_AIM OF THE EXERCISE_: Report back every line in the data that includes the string "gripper".

_EXERCISE DATA_:
Start of Block
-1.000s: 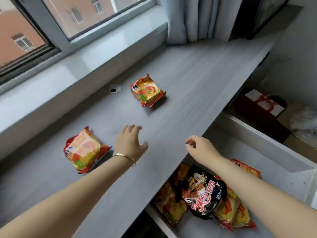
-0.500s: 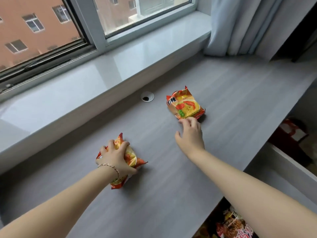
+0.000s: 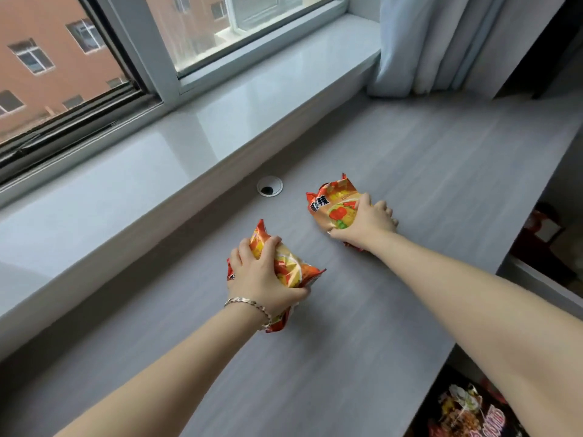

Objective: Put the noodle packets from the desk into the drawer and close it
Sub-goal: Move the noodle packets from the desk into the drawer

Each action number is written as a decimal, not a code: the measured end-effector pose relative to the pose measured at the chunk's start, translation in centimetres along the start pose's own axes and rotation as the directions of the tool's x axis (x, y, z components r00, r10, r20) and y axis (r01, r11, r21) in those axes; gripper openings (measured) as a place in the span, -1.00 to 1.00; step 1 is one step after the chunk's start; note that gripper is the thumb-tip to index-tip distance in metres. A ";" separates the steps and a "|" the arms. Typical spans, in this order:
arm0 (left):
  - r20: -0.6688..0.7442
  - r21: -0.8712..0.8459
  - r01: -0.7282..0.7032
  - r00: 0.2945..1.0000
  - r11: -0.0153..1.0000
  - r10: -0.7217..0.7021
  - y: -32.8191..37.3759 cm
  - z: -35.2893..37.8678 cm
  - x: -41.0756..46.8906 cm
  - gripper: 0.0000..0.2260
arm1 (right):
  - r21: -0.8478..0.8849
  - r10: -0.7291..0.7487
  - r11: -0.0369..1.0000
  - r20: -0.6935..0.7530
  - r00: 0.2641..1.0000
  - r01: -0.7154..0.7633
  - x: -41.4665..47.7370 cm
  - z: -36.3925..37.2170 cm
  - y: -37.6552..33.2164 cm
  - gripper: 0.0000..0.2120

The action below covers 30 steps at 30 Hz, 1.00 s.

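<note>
Two orange-and-yellow noodle packets are on the grey desk (image 3: 362, 326). My left hand (image 3: 262, 275), with a bracelet at the wrist, is clenched around the near packet (image 3: 291, 269), which is crumpled and tipped up on its edge. My right hand (image 3: 367, 223) grips the far packet (image 3: 334, 201) from its right side, fingers curled over it, while it lies on the desk. At the bottom right the open drawer (image 3: 467, 408) shows a dark noodle packet inside; most of the drawer is hidden by my right arm and the frame edge.
A round cable hole (image 3: 269, 187) sits in the desk just behind the packets. A pale windowsill (image 3: 157, 159) runs along the back under the window. A curtain (image 3: 441, 42) hangs at the back right. Red items (image 3: 542, 234) lie beyond the desk's right edge.
My right hand went from just touching the far packet to gripping it. My left hand has closed tighter and tipped its packet up. The view moved closer.
</note>
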<state>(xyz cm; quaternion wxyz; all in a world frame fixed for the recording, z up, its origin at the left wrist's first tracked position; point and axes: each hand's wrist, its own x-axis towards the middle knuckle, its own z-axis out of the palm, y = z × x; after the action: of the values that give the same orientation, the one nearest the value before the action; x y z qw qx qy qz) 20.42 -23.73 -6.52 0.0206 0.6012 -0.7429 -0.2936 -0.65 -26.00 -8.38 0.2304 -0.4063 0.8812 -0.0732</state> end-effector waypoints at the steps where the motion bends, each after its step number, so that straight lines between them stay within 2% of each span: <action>1: 0.007 -0.002 -0.021 1.000 1.000 0.021 0.6 0.2 -0.2 -0.19 | 0.060 0.002 0.998 0.021 1.000 -0.004 -1.0 -0.3 0.6 -0.18; 4: 0.037 -0.057 -0.059 0.997 0.997 0.062 3.1 0.6 -1.3 -0.21 | 0.262 -0.023 0.965 0.080 0.997 0.002 -4.8 -1.3 3.6 -0.22; 7: 0.040 -0.144 -0.103 0.993 0.984 0.110 6.2 1.6 -3.4 -0.25 | 0.347 -0.023 0.938 0.108 0.994 -0.016 -9.4 -2.8 8.7 -0.16; 9: 0.048 -0.184 -0.141 0.987 0.973 0.153 7.8 2.6 -5.1 -0.26 | 0.343 -0.003 0.939 0.095 0.995 -0.030 -12.1 -3.2 12.6 -0.15; 13: 0.136 -0.208 -0.256 0.948 0.944 0.287 12.2 6.9 -10.4 -0.21 | 0.268 0.156 0.951 0.018 0.988 -0.155 -18.4 -2.8 22.7 -0.18; 16: 0.216 -0.211 -0.307 0.911 0.928 0.350 14.6 10.8 -14.3 -0.12 | 0.165 0.336 0.930 -0.022 0.942 -0.328 -21.5 -0.3 28.8 -0.13; 18: 0.271 -0.196 -0.330 0.887 0.923 0.375 15.9 13.8 -16.8 -0.13 | 0.121 0.451 0.887 -0.031 0.892 -0.445 -23.1 1.6 32.4 -0.11; 20: 0.307 -0.159 -0.356 0.869 0.921 0.389 16.4 16.2 -18.5 -0.17 | 0.142 0.507 0.853 -0.003 0.862 -0.501 -23.9 3.0 34.7 -0.14; 24: 0.342 -0.053 -0.291 0.893 0.955 0.291 16.6 19.8 -19.9 -0.24 | 0.209 0.456 0.862 0.072 0.887 -0.461 -24.0 4.4 37.2 -0.28; 26: 0.356 -0.008 -0.239 0.907 0.971 0.226 16.8 21.1 -20.0 -0.23 | 0.255 0.405 0.883 0.012 0.914 -0.395 -23.8 4.1 37.5 -0.44; 27: 0.361 0.023 -0.230 0.909 0.973 0.207 17.0 21.7 -20.1 -0.22 | 0.342 0.364 0.878 -0.027 0.931 -0.334 -23.8 3.6 37.2 -0.49; 28: 0.365 0.049 -0.229 0.910 0.972 0.196 17.2 22.3 -20.2 -0.21 | 0.463 0.310 0.847 -0.033 0.950 -0.260 -23.8 3.0 36.8 -0.53; 29: 0.365 0.066 -0.232 0.911 0.971 0.193 17.5 22.8 -20.3 -0.20 | 0.592 0.241 0.778 0.027 0.970 -0.210 -23.9 2.3 36.2 -0.54; 30: 0.360 0.077 -0.241 0.912 0.968 0.198 17.8 23.3 -20.5 -0.19 | 0.704 0.152 0.677 0.152 0.977 -0.215 -23.9 1.7 35.5 -0.52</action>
<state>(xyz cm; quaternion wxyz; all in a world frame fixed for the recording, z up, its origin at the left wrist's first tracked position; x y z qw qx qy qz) 1.45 6.29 -10.98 -0.1150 0.4523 -0.8137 -0.3465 -10.60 15.46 -12.81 0.4117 -0.1965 0.8091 -0.3704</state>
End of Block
_THE COMPLETED TASK_:
Each action number is written as a decimal, not a code: the measured end-effector pose relative to the pose measured at the chunk's start, translation in centimetres along the start pose's own axes and rotation as the directions of the tool's x axis (x, y, z components r00, r10, r20) and y axis (r01, r11, r21) in those axes; gripper openings (measured) as a place in the span, -1.00 to 1.00; step 1 is one step after the chunk's start; note that gripper is the thumb-tip to index-tip distance in metres. A ";" separates the steps and a "|" the arms. Typical spans, in this order:
  - gripper: 0.0000..0.2260
  - gripper: 0.0000..0.2120

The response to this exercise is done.